*Problem statement:* What is needed is an exact retyping of the records below, from the first line through the line that contains "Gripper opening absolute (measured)".

--------------------------------

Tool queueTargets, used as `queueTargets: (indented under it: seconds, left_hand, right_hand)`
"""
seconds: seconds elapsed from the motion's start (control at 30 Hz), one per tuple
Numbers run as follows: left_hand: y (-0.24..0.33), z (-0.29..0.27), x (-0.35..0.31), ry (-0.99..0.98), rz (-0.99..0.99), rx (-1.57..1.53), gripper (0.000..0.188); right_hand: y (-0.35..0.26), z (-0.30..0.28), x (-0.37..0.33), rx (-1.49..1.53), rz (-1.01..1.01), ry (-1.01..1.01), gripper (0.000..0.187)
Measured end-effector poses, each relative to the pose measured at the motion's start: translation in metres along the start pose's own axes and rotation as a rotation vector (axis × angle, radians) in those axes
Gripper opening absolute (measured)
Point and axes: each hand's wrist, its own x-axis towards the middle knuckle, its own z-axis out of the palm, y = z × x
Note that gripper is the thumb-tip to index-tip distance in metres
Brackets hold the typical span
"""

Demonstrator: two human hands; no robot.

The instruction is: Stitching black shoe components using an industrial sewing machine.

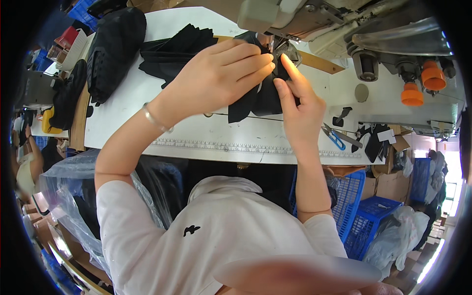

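A piece of black fabric (268, 101) lies under the head of a sewing machine (275, 19), with its lower end spread on the white table. My left hand (223, 71) reaches over from the left, its fingers bent together and pressing the fabric close to the needle area. On the other side, my right hand (302, 101) pinches the fabric's right edge between thumb and forefinger. Both hands hide part of the fabric and the exact needle point. Left of the machine, a fanned stack of black fabric pieces (174, 54) rests beneath my left wrist.
Blue-handled snips (335, 140) lie to the right, beside a small black part (342, 117). A ruler strip (226, 146) follows the table's near edge. A large black bundle (115, 54) sits at the left. Blue crates (376, 216) and plastic bags (400, 233) stand below right.
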Motion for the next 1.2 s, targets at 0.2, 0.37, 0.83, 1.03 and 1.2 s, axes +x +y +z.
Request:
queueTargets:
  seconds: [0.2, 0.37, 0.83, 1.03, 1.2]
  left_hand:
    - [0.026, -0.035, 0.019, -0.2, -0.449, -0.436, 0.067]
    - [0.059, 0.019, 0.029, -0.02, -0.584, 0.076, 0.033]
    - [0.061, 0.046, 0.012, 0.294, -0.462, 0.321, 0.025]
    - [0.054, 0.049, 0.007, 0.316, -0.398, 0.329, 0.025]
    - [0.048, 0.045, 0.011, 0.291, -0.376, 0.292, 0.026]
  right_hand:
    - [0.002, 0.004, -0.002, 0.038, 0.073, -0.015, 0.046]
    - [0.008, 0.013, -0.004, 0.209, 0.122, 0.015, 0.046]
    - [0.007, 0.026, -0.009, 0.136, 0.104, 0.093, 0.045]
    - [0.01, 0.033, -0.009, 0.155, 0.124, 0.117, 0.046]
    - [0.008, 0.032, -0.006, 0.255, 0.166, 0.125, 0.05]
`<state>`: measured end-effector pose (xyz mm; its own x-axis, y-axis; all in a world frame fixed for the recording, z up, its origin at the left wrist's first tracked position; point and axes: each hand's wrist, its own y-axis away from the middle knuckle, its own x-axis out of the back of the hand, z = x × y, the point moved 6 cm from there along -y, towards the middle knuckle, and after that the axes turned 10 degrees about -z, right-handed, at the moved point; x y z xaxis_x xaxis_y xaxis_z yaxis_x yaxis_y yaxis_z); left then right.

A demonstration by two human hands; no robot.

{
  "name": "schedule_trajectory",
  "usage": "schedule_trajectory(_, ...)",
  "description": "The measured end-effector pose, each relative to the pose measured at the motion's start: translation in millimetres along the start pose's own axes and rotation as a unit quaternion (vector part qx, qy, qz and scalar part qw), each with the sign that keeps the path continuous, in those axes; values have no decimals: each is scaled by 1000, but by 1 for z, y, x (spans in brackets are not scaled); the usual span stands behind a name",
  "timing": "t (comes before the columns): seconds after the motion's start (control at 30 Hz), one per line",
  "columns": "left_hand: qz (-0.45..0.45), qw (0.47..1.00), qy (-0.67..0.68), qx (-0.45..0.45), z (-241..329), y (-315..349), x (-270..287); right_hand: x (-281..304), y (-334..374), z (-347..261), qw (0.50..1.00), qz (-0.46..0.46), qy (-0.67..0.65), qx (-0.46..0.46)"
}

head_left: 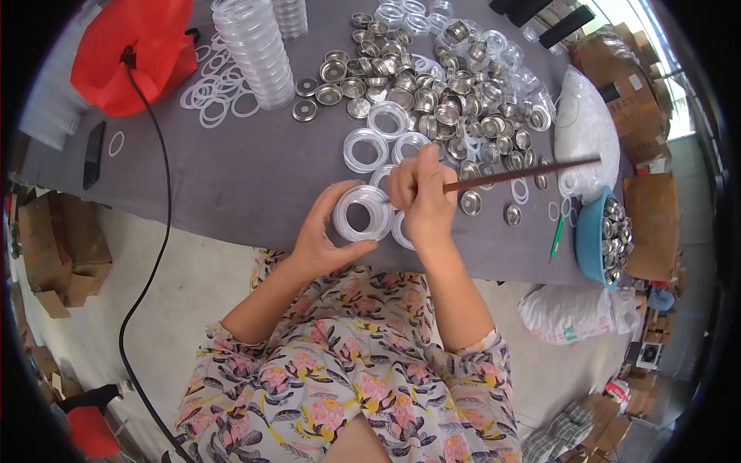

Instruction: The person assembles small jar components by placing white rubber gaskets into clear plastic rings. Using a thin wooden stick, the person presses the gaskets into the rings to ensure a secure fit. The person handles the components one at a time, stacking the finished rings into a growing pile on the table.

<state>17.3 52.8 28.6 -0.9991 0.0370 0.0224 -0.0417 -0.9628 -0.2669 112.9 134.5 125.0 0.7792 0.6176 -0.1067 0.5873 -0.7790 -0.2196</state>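
Observation:
My left hand point(318, 241) is curled round a clear plastic ring-shaped part point(380, 217) with a wide hole, held near the table's front edge. In my right hand point(427, 204) is a slim dark-brown stick point(525, 173), gripped in the fist with its long end pointing right. The stick's working end is hidden by the fingers, close to the right side of the ring. Several similar clear rings point(366, 151) lie just beyond and under the hands. Farther off spreads a heap of small round silver metal caps point(446, 114).
A tall stack of clear plastic pieces point(258, 58) stands at the back left beside loose flat white rings point(218, 86). A black cable point(164, 154) runs from a red cloth point(127, 58). Rightward are a green pen point(557, 237), a blue basin point(588, 251) of metal caps and a white bag point(584, 131).

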Motion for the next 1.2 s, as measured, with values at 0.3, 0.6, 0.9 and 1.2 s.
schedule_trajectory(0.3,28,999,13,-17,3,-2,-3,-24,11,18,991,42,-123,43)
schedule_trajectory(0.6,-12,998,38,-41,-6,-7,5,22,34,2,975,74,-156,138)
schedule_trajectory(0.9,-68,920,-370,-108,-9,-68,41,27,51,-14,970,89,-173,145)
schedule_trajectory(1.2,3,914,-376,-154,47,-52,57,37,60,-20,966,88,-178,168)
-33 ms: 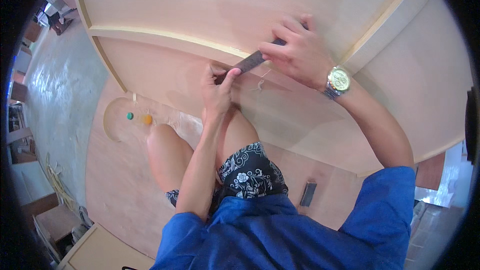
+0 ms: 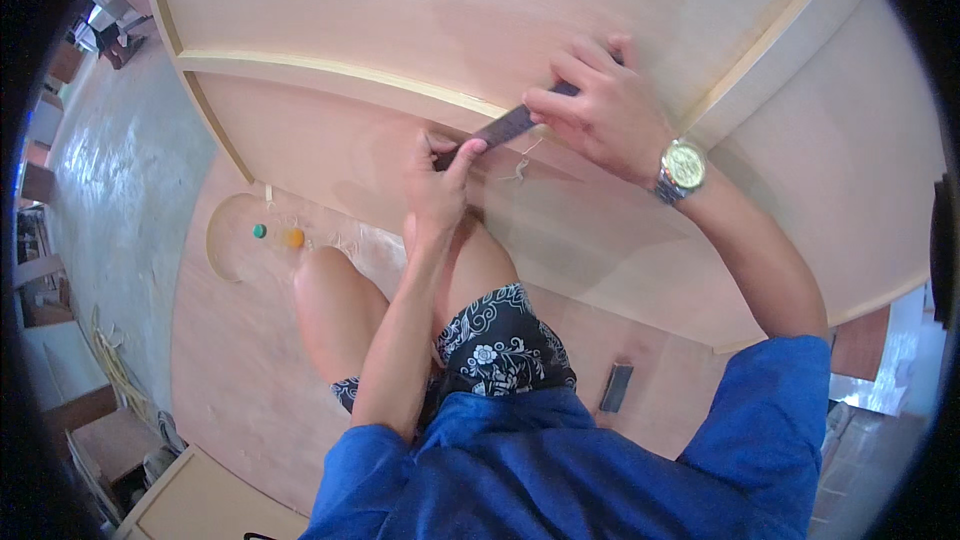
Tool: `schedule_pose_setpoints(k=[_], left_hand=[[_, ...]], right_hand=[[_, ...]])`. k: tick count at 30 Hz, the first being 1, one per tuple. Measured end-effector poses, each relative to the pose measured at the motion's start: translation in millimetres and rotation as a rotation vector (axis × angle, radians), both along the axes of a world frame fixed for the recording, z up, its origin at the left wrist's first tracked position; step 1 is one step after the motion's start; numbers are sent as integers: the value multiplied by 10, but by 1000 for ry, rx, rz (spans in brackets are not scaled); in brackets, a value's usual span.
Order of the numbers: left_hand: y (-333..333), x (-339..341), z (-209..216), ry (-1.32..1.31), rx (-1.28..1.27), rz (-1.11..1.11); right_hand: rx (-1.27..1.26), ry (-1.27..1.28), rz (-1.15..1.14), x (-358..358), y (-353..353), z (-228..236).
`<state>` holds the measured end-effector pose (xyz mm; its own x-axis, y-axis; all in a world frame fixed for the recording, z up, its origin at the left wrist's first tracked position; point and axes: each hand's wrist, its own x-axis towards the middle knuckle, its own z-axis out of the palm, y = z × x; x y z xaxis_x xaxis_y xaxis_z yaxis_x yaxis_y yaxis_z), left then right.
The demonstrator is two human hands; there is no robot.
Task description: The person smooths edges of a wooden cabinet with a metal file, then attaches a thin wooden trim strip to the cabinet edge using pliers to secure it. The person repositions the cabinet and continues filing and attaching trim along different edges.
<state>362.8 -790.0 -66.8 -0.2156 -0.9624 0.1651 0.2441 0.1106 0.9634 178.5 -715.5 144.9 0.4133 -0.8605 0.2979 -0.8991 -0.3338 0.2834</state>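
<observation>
Gripping flat dark bar (image 2: 507, 124); hands (image 2: 612, 120) near smooth wooden strip (image 2: 330, 74).

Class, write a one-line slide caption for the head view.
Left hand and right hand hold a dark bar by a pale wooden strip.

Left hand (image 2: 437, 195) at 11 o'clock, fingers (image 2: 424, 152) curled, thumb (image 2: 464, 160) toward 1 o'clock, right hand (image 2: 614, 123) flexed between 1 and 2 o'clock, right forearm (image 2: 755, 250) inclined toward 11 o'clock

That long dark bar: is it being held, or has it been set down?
Held. The left hand grips the dark bar near one end, the right hand near the other. Whether it touches the wooden rail is unclear.
</observation>
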Motion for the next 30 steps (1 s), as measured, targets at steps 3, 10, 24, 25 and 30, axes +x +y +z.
schedule_pose_setpoints(k=[3, 10, 24, 25, 30], left_hand=[[192, -83, 3, -34, 16, -10], [29, -36, 215, -169, -146, 88], [-341, 16, 231, -208, -269, 206], [-324, 6, 226, -234, -243, 187], [-45, -134, 122, -311, -299, 137]], right_hand=[[-27, 16, -11, -43, 184, -17], [-125, -98, -108, -62, 248, 11], [-166, -116, -118, 17, 87, -185], [-159, -117, -129, 0, 114, -189], [-142, -90, -166, -96, 418, -227]])
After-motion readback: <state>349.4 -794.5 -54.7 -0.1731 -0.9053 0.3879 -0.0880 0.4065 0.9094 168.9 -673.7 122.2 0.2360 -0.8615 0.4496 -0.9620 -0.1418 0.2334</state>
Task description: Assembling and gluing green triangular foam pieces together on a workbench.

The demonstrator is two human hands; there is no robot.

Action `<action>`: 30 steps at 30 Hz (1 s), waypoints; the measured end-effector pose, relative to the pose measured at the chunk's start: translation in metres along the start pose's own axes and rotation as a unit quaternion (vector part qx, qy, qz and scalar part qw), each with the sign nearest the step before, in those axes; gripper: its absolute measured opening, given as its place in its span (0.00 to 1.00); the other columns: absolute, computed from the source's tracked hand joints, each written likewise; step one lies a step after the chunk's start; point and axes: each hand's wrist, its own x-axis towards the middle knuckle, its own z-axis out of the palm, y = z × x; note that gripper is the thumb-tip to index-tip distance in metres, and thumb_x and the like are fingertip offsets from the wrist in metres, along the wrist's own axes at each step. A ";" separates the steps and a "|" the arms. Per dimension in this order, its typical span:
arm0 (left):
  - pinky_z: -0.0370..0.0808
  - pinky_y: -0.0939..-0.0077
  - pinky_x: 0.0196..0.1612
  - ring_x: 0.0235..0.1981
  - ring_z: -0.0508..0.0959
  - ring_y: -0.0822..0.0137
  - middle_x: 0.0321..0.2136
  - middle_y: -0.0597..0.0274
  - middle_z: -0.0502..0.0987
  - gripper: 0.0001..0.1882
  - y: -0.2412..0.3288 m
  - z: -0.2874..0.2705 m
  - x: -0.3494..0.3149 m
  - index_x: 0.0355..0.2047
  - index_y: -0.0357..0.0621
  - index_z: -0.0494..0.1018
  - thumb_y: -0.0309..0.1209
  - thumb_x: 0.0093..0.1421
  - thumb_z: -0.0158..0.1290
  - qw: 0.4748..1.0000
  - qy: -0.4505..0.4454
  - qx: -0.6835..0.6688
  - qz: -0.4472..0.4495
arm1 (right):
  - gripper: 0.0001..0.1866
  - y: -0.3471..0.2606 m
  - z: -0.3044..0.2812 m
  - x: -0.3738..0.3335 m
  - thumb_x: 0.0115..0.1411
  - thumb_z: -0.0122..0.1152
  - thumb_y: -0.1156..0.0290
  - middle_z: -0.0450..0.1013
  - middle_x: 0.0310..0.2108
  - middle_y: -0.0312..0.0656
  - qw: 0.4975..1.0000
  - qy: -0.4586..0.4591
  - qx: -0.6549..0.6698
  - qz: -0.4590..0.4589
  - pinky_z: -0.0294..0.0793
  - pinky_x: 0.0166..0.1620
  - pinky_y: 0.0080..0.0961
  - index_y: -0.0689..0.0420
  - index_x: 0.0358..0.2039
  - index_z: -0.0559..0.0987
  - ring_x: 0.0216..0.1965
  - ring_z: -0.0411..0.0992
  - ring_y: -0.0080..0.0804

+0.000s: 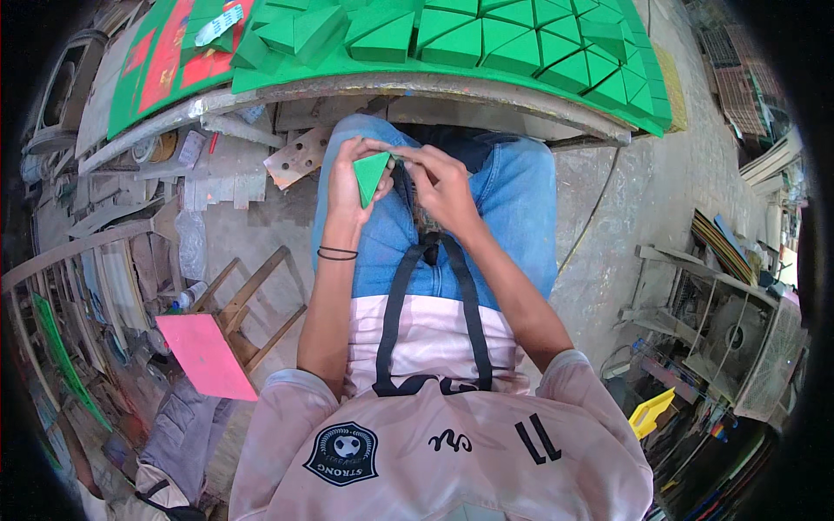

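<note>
Over my lap, my left hand (346, 184) is closed round a green triangular block (372, 176), one flat face of it turned up. My right hand (445, 181) meets it at the block's upper right corner, thumb and fingers pinched together. Whatever sits in that pinch is too small to make out. Just beyond my knees, a bench carries a green board (321, 80) with many more green wedge-shaped blocks (452, 45) on it, tightly packed at the right and looser toward the left.
Red patches mark the board's left end, where a crumpled white-and-blue wrapper (219, 25) lies. A pink-topped stool (207, 354) stands at my left. Scrap wood and a slatted rack (95, 260) fill the far left. At right are a caged fan (737, 334) and a yellow plastic piece (651, 412).
</note>
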 end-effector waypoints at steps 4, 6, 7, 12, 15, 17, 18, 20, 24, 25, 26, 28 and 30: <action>0.59 0.78 0.11 0.10 0.64 0.71 0.19 0.58 0.70 0.23 -0.001 -0.001 0.000 0.30 0.35 0.71 0.44 0.63 0.37 1.000 0.004 0.017 0.013 | 0.13 0.001 -0.001 0.001 0.55 0.53 0.82 0.71 0.25 0.45 1.000 -0.001 0.013 0.002 0.67 0.28 0.25 0.60 0.40 0.79 0.24 0.69 0.31; 0.59 0.78 0.11 0.10 0.64 0.71 0.19 0.58 0.71 0.23 -0.001 -0.001 0.000 0.30 0.35 0.71 0.44 0.62 0.38 1.000 -0.005 0.010 0.023 | 0.13 0.000 -0.002 0.001 0.55 0.53 0.82 0.71 0.25 0.45 1.000 -0.006 0.015 0.008 0.66 0.28 0.24 0.60 0.40 0.79 0.24 0.69 0.31; 0.59 0.78 0.11 0.10 0.64 0.71 0.19 0.58 0.71 0.23 -0.001 0.000 -0.001 0.30 0.35 0.71 0.44 0.62 0.38 1.000 -0.004 0.011 0.021 | 0.13 0.000 -0.002 0.001 0.55 0.52 0.82 0.70 0.25 0.44 1.000 0.000 0.012 0.012 0.67 0.29 0.25 0.60 0.41 0.79 0.25 0.69 0.31; 0.60 0.79 0.11 0.10 0.65 0.71 0.19 0.58 0.70 0.22 -0.001 0.001 0.000 0.30 0.34 0.71 0.42 0.63 0.36 0.999 0.019 0.027 0.027 | 0.14 -0.001 -0.002 0.001 0.55 0.52 0.82 0.71 0.26 0.45 0.999 -0.030 0.019 -0.018 0.69 0.30 0.25 0.60 0.41 0.79 0.25 0.69 0.31; 0.60 0.80 0.12 0.10 0.66 0.71 0.20 0.57 0.72 0.22 -0.002 0.003 -0.001 0.29 0.35 0.71 0.41 0.63 0.36 0.999 0.016 0.039 0.034 | 0.14 -0.001 -0.002 0.003 0.55 0.52 0.82 0.71 0.26 0.45 0.999 0.012 0.010 0.037 0.68 0.30 0.24 0.60 0.42 0.79 0.26 0.69 0.30; 0.61 0.80 0.12 0.11 0.67 0.72 0.20 0.57 0.72 0.22 -0.003 0.004 -0.003 0.29 0.35 0.72 0.41 0.64 0.36 0.996 0.027 0.073 0.045 | 0.14 -0.001 -0.003 0.003 0.55 0.51 0.82 0.72 0.27 0.45 1.000 -0.002 0.008 0.024 0.68 0.30 0.23 0.60 0.41 0.79 0.26 0.70 0.30; 0.62 0.80 0.13 0.12 0.68 0.72 0.21 0.57 0.73 0.22 -0.004 0.005 -0.003 0.29 0.35 0.72 0.40 0.64 0.36 0.991 0.056 0.114 0.052 | 0.14 0.000 -0.003 0.003 0.56 0.51 0.82 0.72 0.27 0.46 1.000 -0.011 0.006 0.029 0.68 0.30 0.23 0.60 0.41 0.79 0.26 0.70 0.30; 0.63 0.80 0.13 0.13 0.68 0.72 0.21 0.57 0.74 0.22 -0.006 0.007 -0.003 0.29 0.35 0.73 0.39 0.64 0.36 0.987 0.055 0.131 0.073 | 0.14 -0.001 -0.004 0.003 0.56 0.51 0.81 0.72 0.26 0.45 0.999 -0.007 0.014 0.028 0.67 0.29 0.23 0.59 0.41 0.79 0.24 0.68 0.29; 0.64 0.80 0.14 0.14 0.69 0.72 0.23 0.57 0.75 0.22 -0.012 0.011 -0.001 0.29 0.34 0.73 0.38 0.64 0.35 0.974 0.098 0.172 0.110 | 0.14 -0.001 -0.005 0.003 0.56 0.51 0.81 0.72 0.26 0.44 0.999 0.003 0.009 0.039 0.66 0.29 0.22 0.59 0.42 0.79 0.24 0.67 0.28; 0.63 0.80 0.14 0.14 0.68 0.72 0.22 0.57 0.74 0.22 -0.013 0.011 0.000 0.31 0.34 0.73 0.39 0.64 0.35 0.968 0.104 0.195 0.122 | 0.14 -0.002 -0.005 0.004 0.56 0.51 0.81 0.72 0.26 0.44 0.999 -0.004 0.009 0.033 0.66 0.29 0.22 0.59 0.42 0.79 0.24 0.67 0.28; 0.63 0.80 0.14 0.14 0.68 0.72 0.22 0.57 0.74 0.22 -0.014 0.011 0.000 0.31 0.34 0.73 0.39 0.64 0.35 0.967 0.097 0.195 0.131 | 0.14 -0.002 -0.005 0.003 0.56 0.51 0.81 0.72 0.26 0.44 0.999 -0.033 0.004 0.036 0.66 0.29 0.22 0.59 0.42 0.79 0.23 0.67 0.28; 0.64 0.79 0.15 0.15 0.68 0.72 0.23 0.56 0.75 0.23 -0.016 0.011 0.001 0.30 0.34 0.73 0.40 0.64 0.33 0.955 0.104 0.221 0.170 | 0.14 -0.002 -0.005 0.003 0.56 0.51 0.82 0.72 0.27 0.47 0.999 -0.001 0.011 0.037 0.68 0.31 0.27 0.60 0.41 0.79 0.25 0.69 0.35; 0.65 0.79 0.17 0.16 0.69 0.71 0.24 0.56 0.75 0.24 -0.018 0.010 0.001 0.30 0.34 0.73 0.40 0.65 0.32 0.958 0.109 0.209 0.163 | 0.14 0.000 -0.005 0.003 0.56 0.51 0.82 0.72 0.27 0.50 0.999 0.023 0.015 0.047 0.70 0.32 0.31 0.60 0.41 0.79 0.26 0.72 0.42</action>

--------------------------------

*Task response:*
Tool queueTargets, used as `queueTargets: (indented under it: seconds, left_hand, right_hand)`
"""
seconds: seconds elapsed from the motion's start (control at 30 Hz), one per tuple
Numbers run as follows: left_hand: y (-0.24..0.33), z (-0.29..0.27), x (-0.35..0.31), ry (-0.99..0.98), rz (-0.99..0.99), rx (-1.57..1.53), gripper (0.000..0.188); right_hand: y (-0.35..0.26), z (-0.30..0.28), x (-0.37..0.33), rx (-1.49..1.53), rz (-1.01..1.01), ry (-1.01..1.01), gripper (0.000..0.187)
Measured end-effector poses, each relative to the pose measured at the motion's start: translation in metres along the start pose's own axes and rotation as a rotation vector (axis × angle, radians) in those axes
Gripper opening absolute (measured)

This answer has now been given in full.